**EXERCISE REQUIREMENTS**
Retype the material below, keeping each line identical.

**SUPPLIED INFORMATION**

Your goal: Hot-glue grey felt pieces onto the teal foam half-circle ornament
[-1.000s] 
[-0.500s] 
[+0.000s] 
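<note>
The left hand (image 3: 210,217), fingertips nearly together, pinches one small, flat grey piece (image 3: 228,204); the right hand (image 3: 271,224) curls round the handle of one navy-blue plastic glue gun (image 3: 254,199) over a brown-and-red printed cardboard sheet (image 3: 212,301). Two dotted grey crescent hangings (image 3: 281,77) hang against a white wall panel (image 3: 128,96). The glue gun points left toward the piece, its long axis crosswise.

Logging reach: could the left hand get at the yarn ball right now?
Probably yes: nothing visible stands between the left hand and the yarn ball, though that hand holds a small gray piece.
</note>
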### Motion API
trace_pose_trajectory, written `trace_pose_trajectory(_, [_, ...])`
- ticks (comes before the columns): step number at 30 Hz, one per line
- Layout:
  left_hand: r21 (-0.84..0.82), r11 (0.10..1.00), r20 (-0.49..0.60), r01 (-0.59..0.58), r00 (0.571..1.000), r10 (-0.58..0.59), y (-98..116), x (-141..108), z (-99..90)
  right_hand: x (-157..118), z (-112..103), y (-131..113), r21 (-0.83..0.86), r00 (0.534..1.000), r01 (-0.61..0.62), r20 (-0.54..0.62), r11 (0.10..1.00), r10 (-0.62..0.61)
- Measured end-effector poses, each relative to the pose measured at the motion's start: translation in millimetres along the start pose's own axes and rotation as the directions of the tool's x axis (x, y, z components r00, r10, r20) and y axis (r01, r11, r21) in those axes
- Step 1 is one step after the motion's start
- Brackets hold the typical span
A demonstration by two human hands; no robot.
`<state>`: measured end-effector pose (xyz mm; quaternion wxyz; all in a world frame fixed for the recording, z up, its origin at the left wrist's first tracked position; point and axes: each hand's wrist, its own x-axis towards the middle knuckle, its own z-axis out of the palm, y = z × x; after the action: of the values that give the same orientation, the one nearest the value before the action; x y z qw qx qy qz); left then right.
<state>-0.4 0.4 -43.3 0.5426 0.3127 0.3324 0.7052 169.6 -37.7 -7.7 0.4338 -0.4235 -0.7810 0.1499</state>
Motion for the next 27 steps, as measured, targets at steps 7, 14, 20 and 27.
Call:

**SOLUTION**
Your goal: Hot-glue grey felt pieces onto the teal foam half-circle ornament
[-1.000s] 
[-0.500s] 
[+0.000s] 
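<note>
The left hand (image 3: 210,217), fingertips nearly together, pinches one small, flat grey piece (image 3: 228,204); the right hand (image 3: 271,224) curls round the handle of one navy-blue plastic glue gun (image 3: 254,199) over a brown-and-red printed cardboard sheet (image 3: 212,301). Two dotted grey crescent hangings (image 3: 281,77) hang against a white wall panel (image 3: 128,96). The glue gun points left toward the piece, its long axis crosswise.

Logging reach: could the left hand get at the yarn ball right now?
Probably yes: nothing visible stands between the left hand and the yarn ball, though that hand holds a small gray piece.
</note>
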### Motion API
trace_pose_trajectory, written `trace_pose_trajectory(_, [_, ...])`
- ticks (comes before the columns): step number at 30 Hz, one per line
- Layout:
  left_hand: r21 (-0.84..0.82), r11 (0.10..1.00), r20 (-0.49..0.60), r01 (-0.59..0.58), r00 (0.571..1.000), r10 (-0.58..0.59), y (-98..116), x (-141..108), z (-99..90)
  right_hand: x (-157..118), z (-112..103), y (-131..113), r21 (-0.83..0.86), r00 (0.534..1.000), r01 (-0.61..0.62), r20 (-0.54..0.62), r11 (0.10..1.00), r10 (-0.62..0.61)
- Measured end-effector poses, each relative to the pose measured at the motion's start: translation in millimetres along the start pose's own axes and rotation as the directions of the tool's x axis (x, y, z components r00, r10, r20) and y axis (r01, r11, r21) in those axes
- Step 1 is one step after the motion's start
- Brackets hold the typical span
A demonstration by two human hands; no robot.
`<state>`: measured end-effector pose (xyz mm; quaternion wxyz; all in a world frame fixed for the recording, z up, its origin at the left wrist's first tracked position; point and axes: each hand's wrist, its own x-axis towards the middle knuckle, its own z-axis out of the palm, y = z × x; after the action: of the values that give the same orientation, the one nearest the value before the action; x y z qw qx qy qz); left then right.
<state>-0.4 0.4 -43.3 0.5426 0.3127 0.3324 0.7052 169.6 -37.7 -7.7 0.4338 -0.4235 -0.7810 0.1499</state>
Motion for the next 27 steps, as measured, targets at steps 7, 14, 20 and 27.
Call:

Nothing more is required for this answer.